Commentary: Trent Richardson Trade
Sigmund Bloom called me today on the heels of the Richardson-to-Colts deal. Two weeks prior, I was a guest On The Couch with Bloom explaining to him and Scott Pianowski that Richardson appeared tentative and wasn’t exploiting plays the way he should in the zone blocking scheme.
“It sounds like your observations were similar to what Joe Lombardi and company were seeing in Cleveland. You felt a tremor in the Force.”
Perhaps. But I still wouldn’t have dealt Richardson. He’s a top-10 pick. He’s capable of helping the Browns become a playoff team even if its attempt to land a franchise quarterback fails. I shared Chase Stuart’s piece on the numbers this summer. The point is about the insights you get from data and how you apply it. Trading away a franchise player seems like the wrong decision to me.
If I were a part of the Browns organization, I would have told Rob Chudzinski to change his offense’s blocking scheme. Use more gap-style plays. After Lamar Miller looked tentative against Cleveland in Week 1, they ran nothing but gap plays for Miller against the Colts and the second-year runner was far more productive and a good example of using data to your advantage.
Gap plays require less conceptual skill and highlight athleticism. Miller and Richardson are top-tier athletes. Just like Darren McFadden, they can run around you, bull through you, and hit a hole with ferocity. Limit the decision-making to one area and let them create in that smaller space and they will be more decisive runners. The Dolphins saw it work after making this switch within the span of a week.
The Browns decided the answer was to trade its top-10 overall pick from 2012.
Perhaps there’s more to the story with Richardson that has less to do with his on-field skill. We won’t know this right now. However, I’m with Grigson when it comes to his rationale for taking Richardson:
“I know the numbers,” Grigson said. “But the yardage is there. You see it when you’re watching the film. Obviously if you have a guy that’s your main threat in the offense, that’s who defenses are going to key up. Trent isn’t even near his ceiling. We’re talking about the third pick in the draft, and that’s not because he’s a ham-and-egger.”
The Colts have a gap-style ground game with traps and counter plays. This is a great match. And as Bloom shared with me over the phone, the Browns are paying a significant amount of money from Richardson’s signing bonus to ship him to another team in his prime with the hope of acquiring a (likely) mid-to-late pick from the Colts to stockpile and land a franchise quarterback.
A) I hope they can land that quarterback and B) They better be right.
The town already gave up two Super Bowl Championships because they tried to play hardball on a stadium.
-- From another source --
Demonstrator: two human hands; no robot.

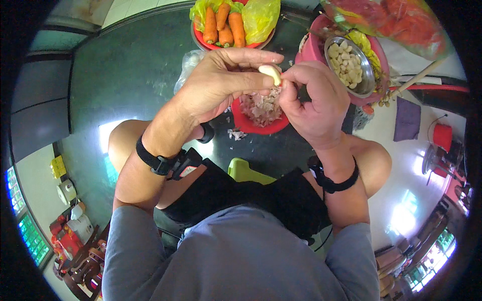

By the way, how many teams have built new stadiums since this ordeal that cost the Browns the Ravens? I get that the arguments for new stadiums are stupid and that the taxpayer often foots more of the bill than what they really get back for these owner-vanity projects. Cleveland was the city that was made the example or other cities to heed.
But as a former Clevelander, I can tell you that we have something in common with Korean culture. We have the Browns, they have Han (from Wikipedia):
Han is a concept in Korean culture attributed as a national cultural trait. Han denotes a collective feeling of oppression and isolation in the face of overwhelming odds. It connotes aspects of lament and unavenged injustice.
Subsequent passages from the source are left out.